# Stocking a 65 gallon Long (4 ft)



## KrustyKrab (Oct 31, 2019)

Hi all,

So I decided to abandon my previous project and went bigger -

a 65 gallon lLong - 47 x 16 x 20(height)

I will be transferring 2 still young keyhole cichlids from my 30g, and would like to add a few fish which grow larger, rather than have 100+ neon tetras in there for example.

I really like the colors of american cichlids - this is what I plan - feel free to bring arguments , suggestions , advice whether this is a good combo, or if I should reconsider adding certain species.

Filtration (for now) will be an Eheim 2215...... plus the internal filter which came with the tank ( pump is around 600 Liters per hour, translated to approx. 150gph).
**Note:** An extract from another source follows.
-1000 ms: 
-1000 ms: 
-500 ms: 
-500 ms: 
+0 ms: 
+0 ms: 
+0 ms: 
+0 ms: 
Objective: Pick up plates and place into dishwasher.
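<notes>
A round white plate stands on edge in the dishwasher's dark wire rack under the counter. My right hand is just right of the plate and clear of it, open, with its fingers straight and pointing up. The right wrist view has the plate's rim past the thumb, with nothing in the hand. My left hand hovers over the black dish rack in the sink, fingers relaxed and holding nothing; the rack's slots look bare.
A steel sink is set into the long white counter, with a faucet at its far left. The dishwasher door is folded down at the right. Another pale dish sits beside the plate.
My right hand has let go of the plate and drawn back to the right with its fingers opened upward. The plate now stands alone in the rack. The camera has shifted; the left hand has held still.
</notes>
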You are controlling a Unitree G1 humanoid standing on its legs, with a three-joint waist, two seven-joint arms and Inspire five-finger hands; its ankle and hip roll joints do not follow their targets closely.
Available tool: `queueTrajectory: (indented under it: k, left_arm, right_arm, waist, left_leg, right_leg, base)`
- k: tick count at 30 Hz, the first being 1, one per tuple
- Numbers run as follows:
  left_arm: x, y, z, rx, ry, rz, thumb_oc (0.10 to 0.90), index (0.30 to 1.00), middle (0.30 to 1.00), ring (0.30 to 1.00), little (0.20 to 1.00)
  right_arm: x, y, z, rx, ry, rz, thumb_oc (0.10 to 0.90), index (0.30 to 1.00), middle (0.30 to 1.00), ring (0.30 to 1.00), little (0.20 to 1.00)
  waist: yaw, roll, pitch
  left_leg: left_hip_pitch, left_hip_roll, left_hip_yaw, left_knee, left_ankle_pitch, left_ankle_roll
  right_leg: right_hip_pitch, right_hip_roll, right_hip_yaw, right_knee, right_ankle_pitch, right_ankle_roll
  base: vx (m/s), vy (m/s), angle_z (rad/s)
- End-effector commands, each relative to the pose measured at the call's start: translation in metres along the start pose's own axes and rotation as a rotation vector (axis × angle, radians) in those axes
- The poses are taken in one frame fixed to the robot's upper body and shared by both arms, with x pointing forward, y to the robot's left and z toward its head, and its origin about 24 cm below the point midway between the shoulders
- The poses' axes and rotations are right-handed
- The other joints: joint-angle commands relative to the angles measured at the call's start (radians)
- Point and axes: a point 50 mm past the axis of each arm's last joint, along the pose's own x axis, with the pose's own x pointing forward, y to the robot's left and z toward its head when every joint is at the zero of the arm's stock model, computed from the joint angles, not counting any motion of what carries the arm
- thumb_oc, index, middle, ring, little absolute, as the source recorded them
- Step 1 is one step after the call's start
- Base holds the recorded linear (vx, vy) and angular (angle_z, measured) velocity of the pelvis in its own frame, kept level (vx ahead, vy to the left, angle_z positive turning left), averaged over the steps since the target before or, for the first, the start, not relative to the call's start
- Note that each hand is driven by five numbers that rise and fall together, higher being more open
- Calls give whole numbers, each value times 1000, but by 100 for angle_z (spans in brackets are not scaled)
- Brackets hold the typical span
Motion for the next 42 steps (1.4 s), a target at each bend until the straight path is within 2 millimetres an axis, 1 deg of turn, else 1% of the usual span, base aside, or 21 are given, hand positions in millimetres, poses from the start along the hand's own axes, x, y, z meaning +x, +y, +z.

Maybe in the future I will remove the internal and get a single larger external, who knows....

This is my stocking plan :

2 keyhole cichlids
1 Electric Blue Acara
1 Firemouth
1 Jewel Cichlid
5 or 6 Congo Tetras
1 or 2 catfish (any suggestions?)

I chose one of each cichlid as I do not want pairing nor fry......

I also like other large'ish cichlids like Geophagus, Rainbows, for example,.....I am aware that this may be too many species to put together , any tips on what I could add/remove from this cichlid soup?
Thanks


----------